There’s plenty of dated references which – while pleasing to me – may confuse readers who aren’t quite so au courant with the mid-1980s, but it seems that while the names change, the roles remain the same. (At one point, much is made of then-President Reagan’s relationship with the truth, and how more is conveyed about the spirit of his words than what they actually mean: I suspect there’ll be a lot more of this sort of observation in the coming years.)

Much of what’s written feels like common sense, though the point of common sense is, I guess, that it’s shocking to realise how true it may be. Postman discusses the difference between the times of the printed word – and attendant rational argument – and the time of television news, in which facts are presented as entertainment, uncritically, and washed down with a throw to a feel-good end story. A lot of the rest of the book reads like stuff taken from Marshall McLuhan (which the author freely admits) and it’s the case that the reader will think “yeah, I know that” about some of the theses within… but they still shock. And the stakes are high:

When a population becomes distracted by trivia, when cultural life is redefined as a perpetual round of entertainments, when serious public conversation becomes a form of baby-talk, when, in short, a people become an audience, and their public business a vaudeville act, then a nation finds itself at risk; culture-death is a clear possibility.

Interestingly, Postman doesn’t call for the abolition of television: merely the removal of the attempt it makes to be “serious”. Be shitty and proud, producers, because that’s what you’re best at! Or, consumers – make an effort to be aware of what you’re looking at. It’s not your friend.
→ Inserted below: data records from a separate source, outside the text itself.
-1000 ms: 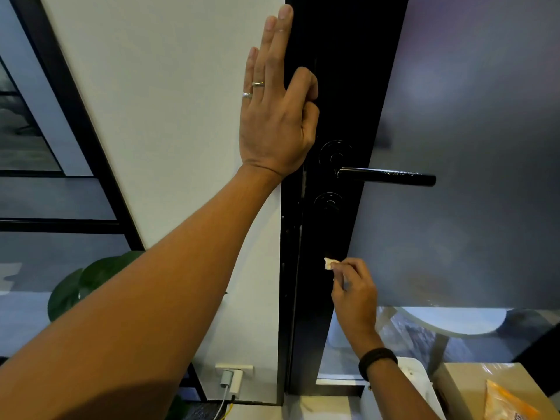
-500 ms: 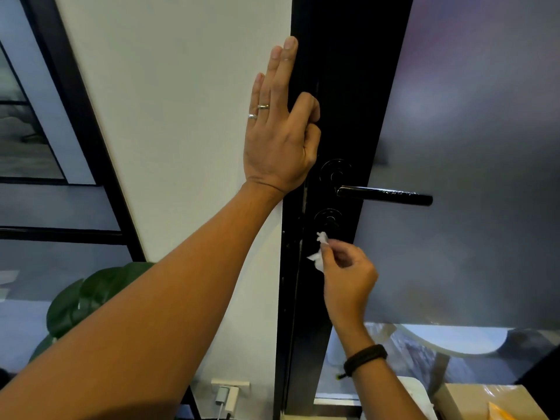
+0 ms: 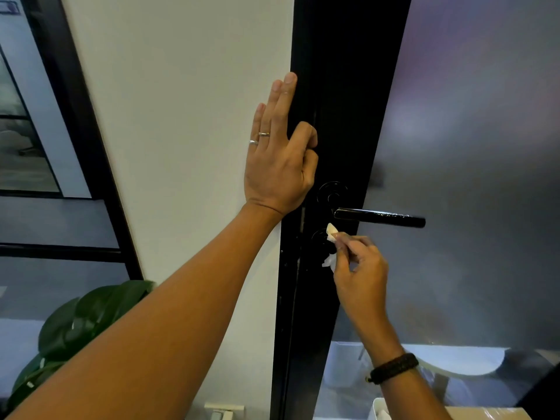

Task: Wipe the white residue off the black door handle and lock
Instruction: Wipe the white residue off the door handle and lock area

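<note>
R hand (image 3: 360,268) w/ tissue (image 3: 331,231) at lock (image 3: 321,237)

Black lever door handle (image 3: 378,217), glossy, projecting level to the right from a round rose (image 3: 331,192) on the black door stile (image 3: 342,86); faint pale specks show along its top near the free end. Just below the rose sits the round black lock (image 3: 318,237), its right part covered by a small crumpled white tissue (image 3: 331,231), which touches the lock and reaches up almost to the underside of the lever.
</note>
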A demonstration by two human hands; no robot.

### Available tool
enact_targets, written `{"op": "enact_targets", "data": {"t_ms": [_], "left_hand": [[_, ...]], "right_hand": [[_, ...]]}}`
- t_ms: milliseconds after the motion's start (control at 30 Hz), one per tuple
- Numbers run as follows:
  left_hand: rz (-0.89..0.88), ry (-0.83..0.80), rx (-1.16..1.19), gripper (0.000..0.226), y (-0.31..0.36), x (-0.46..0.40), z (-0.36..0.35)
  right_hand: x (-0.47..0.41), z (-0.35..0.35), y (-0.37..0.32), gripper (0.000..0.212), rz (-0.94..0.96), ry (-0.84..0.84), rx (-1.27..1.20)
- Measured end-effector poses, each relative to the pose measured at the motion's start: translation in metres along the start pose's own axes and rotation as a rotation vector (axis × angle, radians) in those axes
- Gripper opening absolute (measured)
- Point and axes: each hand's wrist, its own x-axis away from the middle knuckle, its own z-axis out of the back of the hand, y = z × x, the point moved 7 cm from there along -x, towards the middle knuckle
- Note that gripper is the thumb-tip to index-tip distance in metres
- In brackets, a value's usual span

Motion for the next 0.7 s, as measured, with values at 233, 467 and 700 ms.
{"op": "enact_targets", "data": {"t_ms": [233, 467, 700], "left_hand": [[-0.002, 0.005, -0.004, 0.007, -0.001, 0.0, -0.001], [-0.003, 0.0, -0.008, 0.008, -0.001, -0.001, -0.001], [-0.002, 0.0, -0.004, 0.007, -0.001, -0.001, -0.001]], "right_hand": [[-0.02, 0.004, 0.014, 0.023, -0.094, -0.237, 0.089], [-0.03, -0.001, -0.008, 0.014, -0.023, -0.108, 0.104], [-0.011, -0.053, -0.051, 0.01, 0.347, -0.326, 0.598]]}}
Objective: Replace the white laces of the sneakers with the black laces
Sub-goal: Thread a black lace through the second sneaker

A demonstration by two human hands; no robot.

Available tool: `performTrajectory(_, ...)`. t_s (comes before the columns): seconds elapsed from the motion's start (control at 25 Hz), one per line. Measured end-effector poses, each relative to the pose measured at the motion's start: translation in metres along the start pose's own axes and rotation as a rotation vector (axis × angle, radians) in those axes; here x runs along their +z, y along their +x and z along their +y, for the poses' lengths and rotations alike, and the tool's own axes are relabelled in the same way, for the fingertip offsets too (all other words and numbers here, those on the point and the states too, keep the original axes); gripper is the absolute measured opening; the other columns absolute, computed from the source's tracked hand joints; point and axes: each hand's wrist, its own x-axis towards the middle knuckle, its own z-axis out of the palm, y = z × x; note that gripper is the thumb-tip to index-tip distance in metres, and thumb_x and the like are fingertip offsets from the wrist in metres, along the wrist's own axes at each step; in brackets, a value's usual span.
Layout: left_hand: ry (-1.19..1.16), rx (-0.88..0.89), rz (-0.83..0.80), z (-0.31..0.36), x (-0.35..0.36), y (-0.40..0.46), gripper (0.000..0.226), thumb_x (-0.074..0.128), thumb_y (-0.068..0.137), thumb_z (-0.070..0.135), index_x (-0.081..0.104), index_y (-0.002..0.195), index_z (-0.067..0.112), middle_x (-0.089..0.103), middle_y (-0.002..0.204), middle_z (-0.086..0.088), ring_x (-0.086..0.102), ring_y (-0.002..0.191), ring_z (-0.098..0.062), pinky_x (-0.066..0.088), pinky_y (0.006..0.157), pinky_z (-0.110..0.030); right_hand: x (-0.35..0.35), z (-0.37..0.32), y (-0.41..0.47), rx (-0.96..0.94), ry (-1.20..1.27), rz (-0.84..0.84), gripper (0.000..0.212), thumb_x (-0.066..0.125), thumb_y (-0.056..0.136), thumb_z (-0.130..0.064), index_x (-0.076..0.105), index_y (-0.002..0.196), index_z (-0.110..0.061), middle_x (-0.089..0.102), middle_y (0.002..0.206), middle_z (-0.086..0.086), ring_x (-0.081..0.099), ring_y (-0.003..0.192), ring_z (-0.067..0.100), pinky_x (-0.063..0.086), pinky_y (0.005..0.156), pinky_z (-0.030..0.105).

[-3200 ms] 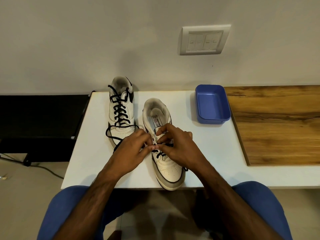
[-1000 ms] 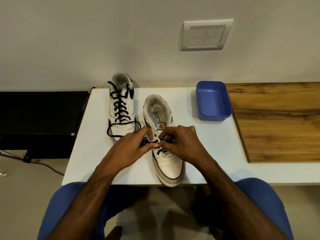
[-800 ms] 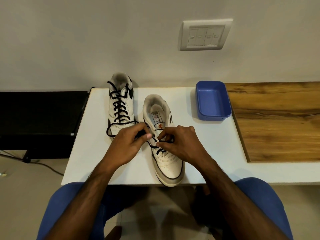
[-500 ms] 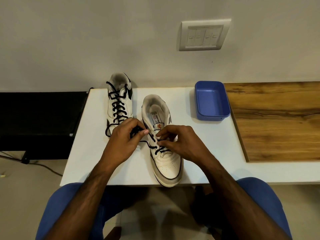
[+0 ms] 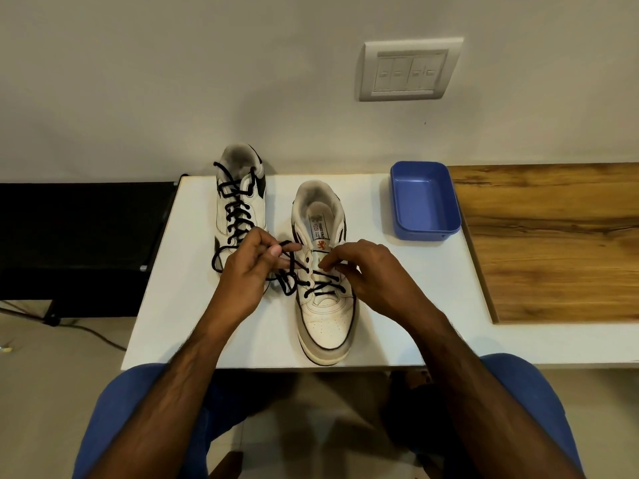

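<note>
Where the left hand point(image 5: 247, 273) pinches it between thumb and forefinger, the black cord lace point(image 5: 288, 269) runs off the left side of the near white leather sneaker point(image 5: 323, 281) and loops slack on the table beside it. Left fingers curled tight on the lace, wrist raised off the surface, forearm coming up from lower left.

Right hand point(image 5: 371, 276): fingers curled down at the right eyelet row of the same sneaker, tips at the lace crossings; they seem to pinch the lace there, though the exact hold is hidden under the fingers. Forearm enters from lower right.

Near sneaker: long axis runs away from the person, toe toward the table's near edge, heel opening toward the wall, sole flat. Black lace threaded through the lower eyelets only; about three crossings visible, upper eyelets bare.

Second white leather sneaker point(image 5: 240, 202): just left and farther back, same heading, heel near the wall. Fully laced in black, loose ends looping onto the table by the left hand.

Count: two sneakers, two black laces, two hands.

Both sneakers stand on a white rectangular tabletop point(image 5: 397, 305). One blue rectangular plastic tray point(image 5: 424, 202) at the back right, well apart from the sneakers. Wooden board surface point(image 5: 553, 243) adjoins on the right. White wall switch plate point(image 5: 409, 70) above.
</note>
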Motion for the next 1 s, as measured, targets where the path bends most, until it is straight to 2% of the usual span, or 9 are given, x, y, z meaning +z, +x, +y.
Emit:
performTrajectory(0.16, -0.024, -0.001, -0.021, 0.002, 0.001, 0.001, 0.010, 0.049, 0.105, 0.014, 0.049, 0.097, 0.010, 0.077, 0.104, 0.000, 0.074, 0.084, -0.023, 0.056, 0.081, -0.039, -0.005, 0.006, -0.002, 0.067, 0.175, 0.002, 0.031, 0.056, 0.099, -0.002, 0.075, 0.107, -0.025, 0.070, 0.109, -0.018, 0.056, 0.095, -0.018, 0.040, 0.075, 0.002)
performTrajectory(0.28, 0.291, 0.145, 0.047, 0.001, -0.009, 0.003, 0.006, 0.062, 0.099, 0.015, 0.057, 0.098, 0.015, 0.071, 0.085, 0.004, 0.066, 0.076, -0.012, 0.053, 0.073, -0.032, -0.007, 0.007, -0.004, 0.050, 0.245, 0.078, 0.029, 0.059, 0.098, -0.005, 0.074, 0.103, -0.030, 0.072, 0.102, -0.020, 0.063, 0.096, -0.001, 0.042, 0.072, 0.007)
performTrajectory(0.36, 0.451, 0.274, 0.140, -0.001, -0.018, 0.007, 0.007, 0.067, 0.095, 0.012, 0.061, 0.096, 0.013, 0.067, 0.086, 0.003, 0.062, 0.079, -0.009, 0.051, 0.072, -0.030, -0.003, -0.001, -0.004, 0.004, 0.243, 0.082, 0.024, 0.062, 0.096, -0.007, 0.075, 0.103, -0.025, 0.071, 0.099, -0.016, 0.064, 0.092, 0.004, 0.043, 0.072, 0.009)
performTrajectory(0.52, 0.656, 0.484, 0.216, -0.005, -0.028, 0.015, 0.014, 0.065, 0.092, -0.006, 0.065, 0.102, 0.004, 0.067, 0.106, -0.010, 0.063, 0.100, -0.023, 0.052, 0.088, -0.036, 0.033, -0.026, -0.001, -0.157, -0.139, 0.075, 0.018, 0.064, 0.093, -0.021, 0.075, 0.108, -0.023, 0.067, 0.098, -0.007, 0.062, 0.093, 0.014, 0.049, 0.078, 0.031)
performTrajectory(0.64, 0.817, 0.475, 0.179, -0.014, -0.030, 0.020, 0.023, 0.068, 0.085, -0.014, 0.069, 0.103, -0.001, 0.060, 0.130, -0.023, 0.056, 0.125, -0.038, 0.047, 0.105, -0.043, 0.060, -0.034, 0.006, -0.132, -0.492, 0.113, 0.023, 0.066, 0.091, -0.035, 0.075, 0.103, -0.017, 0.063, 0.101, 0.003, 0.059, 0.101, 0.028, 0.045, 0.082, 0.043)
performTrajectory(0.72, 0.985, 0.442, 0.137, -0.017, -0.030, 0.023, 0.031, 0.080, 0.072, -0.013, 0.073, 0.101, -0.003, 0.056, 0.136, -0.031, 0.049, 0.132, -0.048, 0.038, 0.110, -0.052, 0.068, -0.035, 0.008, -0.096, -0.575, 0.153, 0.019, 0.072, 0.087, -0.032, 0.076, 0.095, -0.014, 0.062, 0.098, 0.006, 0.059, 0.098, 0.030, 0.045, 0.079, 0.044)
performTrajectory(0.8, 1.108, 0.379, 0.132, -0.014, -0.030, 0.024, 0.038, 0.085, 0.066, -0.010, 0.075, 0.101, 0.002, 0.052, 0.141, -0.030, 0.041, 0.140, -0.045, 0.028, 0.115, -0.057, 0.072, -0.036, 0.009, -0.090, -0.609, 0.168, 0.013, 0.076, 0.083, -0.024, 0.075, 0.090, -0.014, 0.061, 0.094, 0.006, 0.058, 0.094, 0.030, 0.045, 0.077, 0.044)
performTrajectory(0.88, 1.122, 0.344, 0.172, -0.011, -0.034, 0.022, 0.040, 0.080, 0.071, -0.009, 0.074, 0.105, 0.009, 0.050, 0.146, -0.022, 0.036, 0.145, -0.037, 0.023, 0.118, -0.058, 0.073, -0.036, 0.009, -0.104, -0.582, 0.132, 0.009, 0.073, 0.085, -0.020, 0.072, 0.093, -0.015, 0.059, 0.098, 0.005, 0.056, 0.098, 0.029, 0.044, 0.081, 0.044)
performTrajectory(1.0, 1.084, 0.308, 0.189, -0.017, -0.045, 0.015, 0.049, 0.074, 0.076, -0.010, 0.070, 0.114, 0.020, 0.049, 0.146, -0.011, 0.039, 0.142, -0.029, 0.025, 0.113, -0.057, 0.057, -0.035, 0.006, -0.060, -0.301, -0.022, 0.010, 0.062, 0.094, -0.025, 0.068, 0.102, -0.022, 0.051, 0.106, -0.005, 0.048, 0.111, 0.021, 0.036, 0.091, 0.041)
There’s criticism around that Postman’s book is less relevant because we’re now decades on and things are still all right, aren’t they? I dunno, but from my reading of political education and engagement in these chapters, it seems the Puritans had more interest in their world than we do, where a digital thumbs-up and a season pass are all we need to get by. You should probably read this, but don’t be surprised if you find yourself looking for an online distraction afterwards.

You’ll need something to cheer you up.